Proponho a abertura de um espaço para debate sobre o tema. Seria bastante proveitoso que ouvíssemos o que os médicos têm a dizer sobre a terminalidade da vida, como essa questão interfere em sua prática clínica e quais os pontos que deveriam ser contemplados numa regulamentação sobre o assunto no País.
 

Distanásia X Ortotanásia

O testamento vital não se confunde com o pedido de eutanásia. Esta é definida como a realização do óbito, requerida pelo paciente e, no Brasil, é vetada pela lei e pela ética médica.

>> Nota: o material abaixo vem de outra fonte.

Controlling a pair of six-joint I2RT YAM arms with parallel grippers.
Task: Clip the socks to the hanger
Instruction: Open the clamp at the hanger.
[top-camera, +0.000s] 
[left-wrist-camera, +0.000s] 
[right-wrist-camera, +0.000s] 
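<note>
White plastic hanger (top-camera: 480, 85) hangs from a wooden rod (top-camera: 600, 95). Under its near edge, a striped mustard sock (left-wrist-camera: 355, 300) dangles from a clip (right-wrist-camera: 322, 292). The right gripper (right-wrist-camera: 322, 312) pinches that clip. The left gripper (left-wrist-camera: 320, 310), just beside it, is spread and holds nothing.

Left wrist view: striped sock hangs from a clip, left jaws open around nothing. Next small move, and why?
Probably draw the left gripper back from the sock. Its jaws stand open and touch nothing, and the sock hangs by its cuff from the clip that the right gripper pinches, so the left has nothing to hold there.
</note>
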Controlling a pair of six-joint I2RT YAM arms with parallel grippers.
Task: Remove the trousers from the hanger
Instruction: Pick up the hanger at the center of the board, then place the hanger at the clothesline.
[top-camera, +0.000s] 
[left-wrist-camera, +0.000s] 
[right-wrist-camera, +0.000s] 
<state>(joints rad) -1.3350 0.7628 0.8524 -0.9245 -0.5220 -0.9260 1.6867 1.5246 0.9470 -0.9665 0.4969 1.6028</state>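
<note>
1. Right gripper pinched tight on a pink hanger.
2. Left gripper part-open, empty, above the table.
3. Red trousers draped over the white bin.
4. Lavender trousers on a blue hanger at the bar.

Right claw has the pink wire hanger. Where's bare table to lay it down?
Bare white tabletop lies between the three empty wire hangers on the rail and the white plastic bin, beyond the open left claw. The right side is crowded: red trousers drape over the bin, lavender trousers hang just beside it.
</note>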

Com o testamento vital, porém, se possibilita a escolha entre a distanásia, ou seja, o adiamento da morte, ainda que ao custo do sofrimento, e a ortotanásia, ou seja, a possibilidade de se ter uma morte digna, deixando a natureza seguir seu curso, mediante o desejo do paciente, e com ciência da família.

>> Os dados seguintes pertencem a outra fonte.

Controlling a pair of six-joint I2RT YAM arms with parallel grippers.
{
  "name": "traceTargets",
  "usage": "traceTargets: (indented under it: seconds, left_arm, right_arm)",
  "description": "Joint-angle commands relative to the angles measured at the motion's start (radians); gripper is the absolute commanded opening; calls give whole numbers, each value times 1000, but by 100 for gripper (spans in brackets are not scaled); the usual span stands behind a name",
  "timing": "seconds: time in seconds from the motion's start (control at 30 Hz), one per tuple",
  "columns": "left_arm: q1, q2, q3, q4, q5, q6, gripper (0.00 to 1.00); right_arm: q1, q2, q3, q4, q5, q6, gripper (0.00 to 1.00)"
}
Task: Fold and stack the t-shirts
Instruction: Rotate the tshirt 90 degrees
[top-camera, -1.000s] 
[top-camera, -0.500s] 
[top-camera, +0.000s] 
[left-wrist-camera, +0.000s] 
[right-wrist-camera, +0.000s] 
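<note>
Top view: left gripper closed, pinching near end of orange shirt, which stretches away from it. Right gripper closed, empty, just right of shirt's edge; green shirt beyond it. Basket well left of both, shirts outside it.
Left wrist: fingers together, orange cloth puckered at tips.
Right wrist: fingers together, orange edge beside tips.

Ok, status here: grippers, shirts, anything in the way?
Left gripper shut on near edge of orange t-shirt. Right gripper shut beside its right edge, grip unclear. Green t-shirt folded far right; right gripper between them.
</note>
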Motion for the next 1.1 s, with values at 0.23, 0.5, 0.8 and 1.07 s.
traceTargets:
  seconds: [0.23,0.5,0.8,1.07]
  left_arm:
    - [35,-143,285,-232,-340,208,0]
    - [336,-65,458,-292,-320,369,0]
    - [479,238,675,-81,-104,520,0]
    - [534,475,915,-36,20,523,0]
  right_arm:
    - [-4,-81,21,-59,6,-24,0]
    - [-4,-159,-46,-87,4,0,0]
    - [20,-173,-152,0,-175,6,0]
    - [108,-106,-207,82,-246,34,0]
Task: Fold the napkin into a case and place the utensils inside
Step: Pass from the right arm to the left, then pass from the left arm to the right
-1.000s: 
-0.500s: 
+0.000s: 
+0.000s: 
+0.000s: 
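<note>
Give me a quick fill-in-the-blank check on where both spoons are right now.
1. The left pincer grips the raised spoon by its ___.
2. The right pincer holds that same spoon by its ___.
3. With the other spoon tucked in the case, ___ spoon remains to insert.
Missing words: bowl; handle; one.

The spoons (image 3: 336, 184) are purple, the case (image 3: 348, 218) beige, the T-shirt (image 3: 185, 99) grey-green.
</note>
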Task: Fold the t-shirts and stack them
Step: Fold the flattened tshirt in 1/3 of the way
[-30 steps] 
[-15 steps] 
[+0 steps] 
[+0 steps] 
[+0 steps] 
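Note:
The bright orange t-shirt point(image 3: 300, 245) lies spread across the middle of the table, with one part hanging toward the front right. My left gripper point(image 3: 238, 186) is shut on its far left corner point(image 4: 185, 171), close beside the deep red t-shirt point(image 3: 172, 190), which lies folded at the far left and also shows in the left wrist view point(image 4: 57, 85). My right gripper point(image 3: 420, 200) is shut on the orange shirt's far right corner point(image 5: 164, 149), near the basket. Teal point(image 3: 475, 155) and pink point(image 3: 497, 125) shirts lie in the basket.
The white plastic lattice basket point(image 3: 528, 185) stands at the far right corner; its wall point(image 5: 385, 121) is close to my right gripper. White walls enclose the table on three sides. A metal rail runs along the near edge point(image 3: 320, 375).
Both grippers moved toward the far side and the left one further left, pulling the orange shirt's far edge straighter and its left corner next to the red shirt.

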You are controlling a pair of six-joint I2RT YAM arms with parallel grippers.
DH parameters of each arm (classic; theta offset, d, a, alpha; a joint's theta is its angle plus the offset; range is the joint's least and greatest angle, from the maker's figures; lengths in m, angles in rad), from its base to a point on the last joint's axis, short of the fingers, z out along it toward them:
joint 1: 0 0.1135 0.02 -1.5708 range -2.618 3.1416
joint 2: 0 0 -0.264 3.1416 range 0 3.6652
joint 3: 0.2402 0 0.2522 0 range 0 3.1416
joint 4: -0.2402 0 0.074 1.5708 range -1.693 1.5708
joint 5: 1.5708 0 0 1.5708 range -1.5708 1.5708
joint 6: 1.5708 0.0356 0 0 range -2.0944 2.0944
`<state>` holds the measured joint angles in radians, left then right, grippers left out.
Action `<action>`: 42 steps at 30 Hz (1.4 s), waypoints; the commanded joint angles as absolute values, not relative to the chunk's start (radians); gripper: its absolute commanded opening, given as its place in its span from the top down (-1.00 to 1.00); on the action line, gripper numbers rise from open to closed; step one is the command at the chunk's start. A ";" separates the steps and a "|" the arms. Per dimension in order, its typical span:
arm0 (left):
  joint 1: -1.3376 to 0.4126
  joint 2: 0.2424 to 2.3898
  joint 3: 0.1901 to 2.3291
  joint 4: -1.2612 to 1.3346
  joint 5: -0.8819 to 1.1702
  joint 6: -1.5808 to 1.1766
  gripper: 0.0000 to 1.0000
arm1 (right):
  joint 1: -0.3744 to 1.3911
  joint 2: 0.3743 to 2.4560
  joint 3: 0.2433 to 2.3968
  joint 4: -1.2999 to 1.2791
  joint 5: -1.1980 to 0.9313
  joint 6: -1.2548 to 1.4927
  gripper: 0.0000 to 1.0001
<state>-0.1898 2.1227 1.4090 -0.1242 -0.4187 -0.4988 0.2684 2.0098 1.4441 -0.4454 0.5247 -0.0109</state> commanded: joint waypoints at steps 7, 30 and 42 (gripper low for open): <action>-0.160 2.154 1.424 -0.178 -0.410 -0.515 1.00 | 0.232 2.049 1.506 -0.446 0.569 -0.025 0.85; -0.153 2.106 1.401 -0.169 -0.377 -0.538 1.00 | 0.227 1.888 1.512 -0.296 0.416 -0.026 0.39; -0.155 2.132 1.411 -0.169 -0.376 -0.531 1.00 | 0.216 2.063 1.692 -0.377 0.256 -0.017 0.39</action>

Com a ortotanásia – já regulamentada pela Resolução nº 1.805/2006 do CFM – não se pretende provocar a morte. Trata-se de não combater a morte, com tecnologia excessiva e desproporcional, nem apressá-la por ação intencional externa. Os procedimentos são denominados cuidados paliativos, que procuram trazer conforto, aliviar a dor, angústia respiratória, depressão e outros sintomas que provoquem sofrimento. A diminuição do tempo de vida é um efeito previsível, sem ser desejado, pois o objetivo primário é oferecer o máximo conforto possível ao paciente, sem intenção de ocasionar o evento morte.
 


Direito do cidadão
 

Testamento vital é uma declaração de um cidadão mostrando – nos casos em que se atinge a terminalidade da vida, em doenças crônicas ou acidentes graves sem possiblidade de recuperação – quais são os tratamentos que quer receber quando a morte se aproxima, e, em especial, se deseja o uso dos tratamentos paliativos (que tragam conforto) ou os agressivos e intervencionistas. E, além disso, quais as medidas de suporte vital que entende serem cabíveis nessas condições, e que devem ser seguidas, mesmo quando estiver inconsciente e não conseguir mais se comunicar com o médico.

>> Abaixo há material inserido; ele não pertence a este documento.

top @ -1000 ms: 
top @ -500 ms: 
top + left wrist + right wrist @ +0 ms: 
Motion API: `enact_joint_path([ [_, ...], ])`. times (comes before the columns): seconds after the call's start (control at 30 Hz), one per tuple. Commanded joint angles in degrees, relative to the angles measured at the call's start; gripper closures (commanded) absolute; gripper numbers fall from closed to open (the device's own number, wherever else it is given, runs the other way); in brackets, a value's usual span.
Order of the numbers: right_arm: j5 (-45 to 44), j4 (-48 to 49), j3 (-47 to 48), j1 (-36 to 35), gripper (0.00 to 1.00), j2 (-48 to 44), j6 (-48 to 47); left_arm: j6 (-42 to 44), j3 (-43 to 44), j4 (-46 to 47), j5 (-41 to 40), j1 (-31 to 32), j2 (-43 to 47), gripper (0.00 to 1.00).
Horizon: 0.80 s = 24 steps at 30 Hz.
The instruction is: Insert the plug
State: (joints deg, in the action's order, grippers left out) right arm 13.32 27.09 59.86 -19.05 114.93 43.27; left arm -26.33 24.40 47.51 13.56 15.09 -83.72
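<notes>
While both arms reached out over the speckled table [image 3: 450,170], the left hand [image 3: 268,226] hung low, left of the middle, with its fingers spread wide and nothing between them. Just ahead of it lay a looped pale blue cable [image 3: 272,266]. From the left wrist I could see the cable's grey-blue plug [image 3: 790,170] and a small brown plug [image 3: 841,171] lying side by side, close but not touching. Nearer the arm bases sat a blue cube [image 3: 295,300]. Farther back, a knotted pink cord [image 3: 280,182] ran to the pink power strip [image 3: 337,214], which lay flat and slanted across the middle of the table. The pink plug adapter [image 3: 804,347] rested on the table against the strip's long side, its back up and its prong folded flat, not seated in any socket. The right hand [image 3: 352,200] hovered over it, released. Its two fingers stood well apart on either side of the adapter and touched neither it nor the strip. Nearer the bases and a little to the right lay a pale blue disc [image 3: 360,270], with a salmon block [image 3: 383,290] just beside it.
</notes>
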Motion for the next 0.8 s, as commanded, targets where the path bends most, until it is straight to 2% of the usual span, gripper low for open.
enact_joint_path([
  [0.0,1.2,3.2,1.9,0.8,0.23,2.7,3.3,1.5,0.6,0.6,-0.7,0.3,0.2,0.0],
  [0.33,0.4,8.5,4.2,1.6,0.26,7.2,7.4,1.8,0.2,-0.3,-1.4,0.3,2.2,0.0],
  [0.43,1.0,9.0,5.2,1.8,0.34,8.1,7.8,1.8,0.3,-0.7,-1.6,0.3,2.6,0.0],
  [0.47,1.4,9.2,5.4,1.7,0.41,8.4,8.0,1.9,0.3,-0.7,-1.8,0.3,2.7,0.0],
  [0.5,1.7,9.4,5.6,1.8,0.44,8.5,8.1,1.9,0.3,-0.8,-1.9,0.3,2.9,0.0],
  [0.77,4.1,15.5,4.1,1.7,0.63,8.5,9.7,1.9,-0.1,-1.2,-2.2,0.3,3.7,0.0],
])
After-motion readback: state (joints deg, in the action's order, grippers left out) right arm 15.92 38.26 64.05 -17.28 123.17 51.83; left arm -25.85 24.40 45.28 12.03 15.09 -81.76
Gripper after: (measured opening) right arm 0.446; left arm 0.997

O documento pode ser feito por qualquer um que tenha mais de 18 anos, devendo ser efetuado por escrito, assinado e, preferentemente, com testemunhas que confirmem sua autenticidade. Não há qualquer impedimento para a elaboração de um testamento vital, pelo doente em estado grave, com câncer, ou por aqueles que tenham insuficiências orgânicas avançadas (cardíaca, respiratória, hepática, respiratória, renal), os HIV positivos em estado avançado e, dependendo do caso, pelos portadores de doenças neurológicas degenerativas, se estiverem em plena consciência de suas faculdades mentais, e que tenham real ciência de seu estado para exercer a autonomia. 
 

Imperativo ético

O que é solicitado no testamento vital prevalece sobre os desejos da família, cabendo ao médico, por imperativo ético expresso na Resolução nº 1.995 do CFM, atender ao disposto na diretiva antecipada de vontades. O médico deve solicitar que o documento seja incorporado ao prontuário, devendo o desejo nele expresso ser respeitado mesmo quando o paciente se encontre inconsciente.